2) Il y a voir et voir : quand Jacob dit "j'ai vu Dieu", ce qu'il voit n'est pas Dieu en sa plénitude complète, ce que son intelligence limitée dans son corps mortel (et non encore glorieux), serait incapable d'appréhender, ce qu'il dit c'est qu'il a vu Dieu se manifester à lui d'une manière qu'il pouvait entendre. On dit qu'il a vu un ange de Dieu, oui, car un ange est un "envoyé" de Dieu et est une présence et un message très clair de Dieu Lui-même.
Les deux vont ensemble.
Car en vérité, quand on dit "j'ai vu le pape", dit-on qu'on l'a vu "en plénitude", que l'on a perçu la totalité de sa nature ? Non. Quand bien même nous resterions des heures à lui parler, nous serions éloigné d'une vision "en plénitude". Il reste que nous l'avons vu, nous avons vu une "manifestation" de lui, et non pas sa nature plein et entière.
C'est vrai pour Dieu. Un ange de Dieu c'est une manifestation de Lui envoyé aux hommes. En ce sens voir un ange envoyé par Dieu c'est voir ce que Dieu veut que nous sachions de Lui à tel moment, c'est voir ce qu'Il veut que nous voyons de Lui à tel moment.
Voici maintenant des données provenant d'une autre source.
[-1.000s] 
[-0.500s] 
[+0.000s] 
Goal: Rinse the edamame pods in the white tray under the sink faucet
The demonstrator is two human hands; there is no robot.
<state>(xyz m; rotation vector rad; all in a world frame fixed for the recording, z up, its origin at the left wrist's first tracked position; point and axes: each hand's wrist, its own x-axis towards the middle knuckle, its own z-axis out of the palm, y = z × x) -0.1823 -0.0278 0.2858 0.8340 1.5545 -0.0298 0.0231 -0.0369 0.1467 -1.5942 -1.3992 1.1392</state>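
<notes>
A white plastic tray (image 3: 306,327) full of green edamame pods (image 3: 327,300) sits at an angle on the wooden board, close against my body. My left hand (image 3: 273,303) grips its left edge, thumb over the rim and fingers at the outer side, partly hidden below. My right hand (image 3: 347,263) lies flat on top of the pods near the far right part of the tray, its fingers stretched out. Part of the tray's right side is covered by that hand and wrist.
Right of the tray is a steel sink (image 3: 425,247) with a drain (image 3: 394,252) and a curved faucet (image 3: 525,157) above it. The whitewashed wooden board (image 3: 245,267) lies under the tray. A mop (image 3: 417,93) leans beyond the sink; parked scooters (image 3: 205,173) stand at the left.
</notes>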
Car la vision "réelle" de Dieu ne peut être que la vision de sa nature pleine et entière, et cette vision là nous est impossible, au moins ici-bas.
Le Christ, en tant qu'Incarnation de l'Être, est donc un extraordinaire Mystère car il est par nature l'Incarnation même de ce qui, théoriquement, était "inincarnable".
Et il faut donc réintroduire ce mot de Jean dans ce contexte : Oui, nul n'a vu Dieu. Car même si les anges ont été quelque chose comme de "petites révélations" de Dieu faites à quelques hommes, le Christ Lui, est la Révélation faite à tous les hommes en tant qu'il est à la fois le messager et le message.